Good lord. The folks at Keefe Bruyette & Woods seem to have totally forgotten it’s not OK anymore to pimp out their research to investment banking clients.
Do these people not know the 1990s are over? There’s apparently nothing they won’t do for a fee. Last May, recall, KBW flagrantly whored itself when it upgraded Western Alliance Bancorp (WAL) just four days after it led a needlessly large, fee-packed (and massively dilutive) secondary offering of Western’s stock. It’s hard to be more coldly commercial than that. Everyone involved in the transaction got what he wanted—except Western’s hapless shareholders, who saw the size of their stake in the company drop by 40% as a result of the offering. Fees to KBW from the deal: an estimated $7 million.
Do you wonder whether they wore their fishnets to the closing dinner? The reason I mention this now is that KBW was up to its old tricks again a couple of weeks ago. This time the issuer was Umpqua Holdings (UMPQ), but the pattern was the same. On August 11, Umpqua said it would raise $175 million via a common stock offering, with KBW as co-manager. At the time of the announcement, KBW rated the stock “underperform.” Two days later, Umpqua upsized the deal by 29%, to $225 million. It sold it all (except for the green shoe) later that day.
You know what happened next.
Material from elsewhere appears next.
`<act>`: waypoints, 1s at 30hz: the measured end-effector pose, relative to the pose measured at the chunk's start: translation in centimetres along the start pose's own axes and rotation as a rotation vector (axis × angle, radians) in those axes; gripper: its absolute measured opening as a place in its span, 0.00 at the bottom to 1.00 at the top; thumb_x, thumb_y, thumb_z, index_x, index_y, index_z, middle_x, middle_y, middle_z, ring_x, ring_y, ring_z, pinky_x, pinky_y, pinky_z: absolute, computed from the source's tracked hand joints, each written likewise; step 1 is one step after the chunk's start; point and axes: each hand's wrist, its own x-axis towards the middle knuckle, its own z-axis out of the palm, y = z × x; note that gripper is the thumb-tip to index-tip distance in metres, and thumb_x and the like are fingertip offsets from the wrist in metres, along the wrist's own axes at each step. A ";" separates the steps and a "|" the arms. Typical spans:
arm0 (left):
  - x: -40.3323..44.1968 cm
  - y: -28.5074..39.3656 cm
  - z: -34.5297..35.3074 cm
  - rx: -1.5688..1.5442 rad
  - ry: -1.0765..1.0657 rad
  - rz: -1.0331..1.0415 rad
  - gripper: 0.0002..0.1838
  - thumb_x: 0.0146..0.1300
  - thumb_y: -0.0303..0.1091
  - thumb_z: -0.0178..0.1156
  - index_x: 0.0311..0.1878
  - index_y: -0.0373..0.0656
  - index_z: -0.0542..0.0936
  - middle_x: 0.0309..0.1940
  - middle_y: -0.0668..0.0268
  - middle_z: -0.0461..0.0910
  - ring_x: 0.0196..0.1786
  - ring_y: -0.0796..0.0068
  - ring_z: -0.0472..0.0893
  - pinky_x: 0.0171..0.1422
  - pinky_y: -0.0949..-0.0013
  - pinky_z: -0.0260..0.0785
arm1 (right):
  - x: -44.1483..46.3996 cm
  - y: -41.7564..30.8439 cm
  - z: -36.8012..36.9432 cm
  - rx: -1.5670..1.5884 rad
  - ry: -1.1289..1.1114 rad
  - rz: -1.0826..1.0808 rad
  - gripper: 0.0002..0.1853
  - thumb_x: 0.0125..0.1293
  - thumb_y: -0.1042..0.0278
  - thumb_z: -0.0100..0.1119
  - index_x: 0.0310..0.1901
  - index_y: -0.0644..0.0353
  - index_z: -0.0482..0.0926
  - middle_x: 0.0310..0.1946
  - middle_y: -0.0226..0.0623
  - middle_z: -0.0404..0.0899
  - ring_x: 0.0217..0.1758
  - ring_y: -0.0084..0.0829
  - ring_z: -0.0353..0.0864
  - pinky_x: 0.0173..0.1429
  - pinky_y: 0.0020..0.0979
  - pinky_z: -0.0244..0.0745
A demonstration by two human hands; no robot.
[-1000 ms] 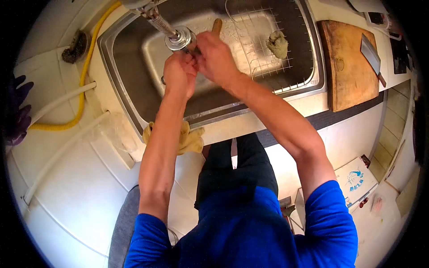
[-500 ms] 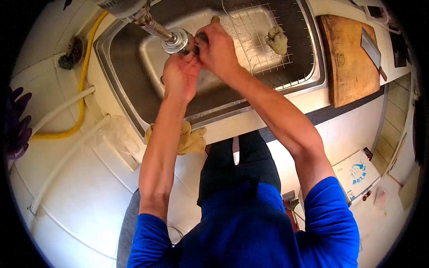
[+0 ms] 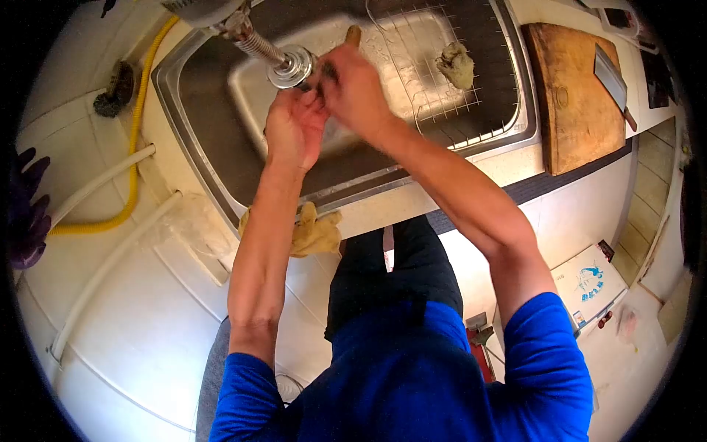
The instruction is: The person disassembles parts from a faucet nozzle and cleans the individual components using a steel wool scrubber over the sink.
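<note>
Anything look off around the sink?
Mostly the knife: its handle sticks out past the right edge of the cutting board, so it may be easily knocked. The board has dark stains. A yellow cloth hangs over the counter's front edge. No obvious spill.

The person's two bare hands meet closely in front, both arms reaching forward. The left forearm [image 3: 259, 258] runs almost straight ahead, its elbow [image 3: 252, 333] only slightly bent; the left hand [image 3: 296, 129] has its palm partly turned up and inward, fingers bent toward the other hand. The right forearm [image 3: 456, 188] slants inward from a clearly bent elbow [image 3: 513, 247] that juts outward. The right hand [image 3: 353, 90] is back side up, its fingers curled in and blurred — whether the fingertips touch the left hand is hard to tell. Both forearms are bare — short sleeves cover the upper arms.
</note>
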 end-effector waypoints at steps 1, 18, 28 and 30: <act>0.0 -0.1 -0.3 -0.004 0.005 0.002 0.20 0.77 0.44 0.39 0.58 0.44 0.74 0.58 0.60 0.78 0.61 0.62 0.76 0.67 0.57 0.66 | 0.3 0.3 0.1 -0.038 0.055 0.067 0.11 0.50 0.78 0.61 0.38 0.66 0.80 0.38 0.49 0.78 0.41 0.52 0.79 0.47 0.45 0.77; -0.2 0.3 -0.4 -0.068 -0.039 0.007 0.20 0.77 0.51 0.44 0.49 0.44 0.75 0.41 0.66 0.80 0.44 0.72 0.76 0.52 0.66 0.68 | 0.4 0.0 -0.1 -0.022 0.011 0.185 0.11 0.51 0.81 0.61 0.39 0.64 0.80 0.37 0.48 0.79 0.42 0.52 0.79 0.46 0.46 0.76; -1.0 0.0 -0.6 -0.086 -0.047 -0.084 0.22 0.77 0.48 0.46 0.54 0.36 0.75 0.42 0.62 0.80 0.49 0.69 0.78 0.57 0.63 0.70 | -0.2 -0.2 0.0 0.004 -0.120 0.055 0.12 0.54 0.82 0.59 0.42 0.64 0.81 0.35 0.47 0.80 0.41 0.48 0.82 0.48 0.39 0.77; -0.2 -0.2 -0.5 -0.078 -0.079 -0.010 0.18 0.76 0.40 0.48 0.55 0.34 0.74 0.44 0.61 0.80 0.49 0.68 0.79 0.59 0.61 0.72 | 0.6 0.3 -0.5 0.162 0.033 0.346 0.13 0.56 0.80 0.60 0.45 0.63 0.80 0.37 0.47 0.81 0.41 0.43 0.83 0.48 0.35 0.77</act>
Suddenly the scales fell from the KBW analyst’s eyes, and he saw that Umpqua wasn’t the dog he once took it for. On August 17—just four days after it co-managed the deal—KBW upgraded Umpqua to “market perform.”
Not to put too fine a point on it, but that’s not equity research, it’s blatant prostitution.
If you doubt it, take a look that the rationale KBW offered for its upgrade. It was pathetic. Umpqua now has enough capital, KBW argued, to absorb its estimate of remaining losses for the cycle. But KBW’s estimate of remaining losses for the cycle is ridiculously over-the-top. And even without the capital raise, Umpqua would still have had enough capital to absorb them. In particular, under KBW’s stress test, Umpqua’s cycle losses would have reduced the company’s tangible capital ratios by 134 basis points. With the capital raise, the company’s tangible common equity ratio would be a super-plump 7.81% at the end of the cycle; without it, TCE would merely be a plump 6.47%. Given that, what difference should Umpqua’s capital level make in the analyst’s opinion of the stock? None. He was just grasping for a reason to upgrade.
It gets worse. The analyst also managed to raise his 2010 estimate by 4 cents, to 18 cents—even though, following the deal, Umpqua’s shares outstanding jumped by 38%. And his price target went to $11 from $7. Which is to say, before the $225 million deal, KBW thought Umpqua should be worth $420 million. Now, after the deal, it thinks Umpqua should be worth $950 million. Let’s just say the arithmetic behind that logic eludes me.
KBW clearly has no compunction about selling its research ratings if the price is right. I’m at a loss to understand why anyone would rely very much on its research in making an investment decision. In fact, given KBW’s view of the banking industry, I don’t get why anyone would rely on its research at all. The S&P Financials have more than doubled over the past five months—yet the entire time, KBW has been “cautious” on the group. It rates just 22% of the names in its universe “outperform”!
If KBW can’t make money for its clients in this environment—and from what I can tell, it hasn’t—I doubt it can make money for clients ever. Then again, based on how the firm seems to run its business, it seems to have stopped even trying.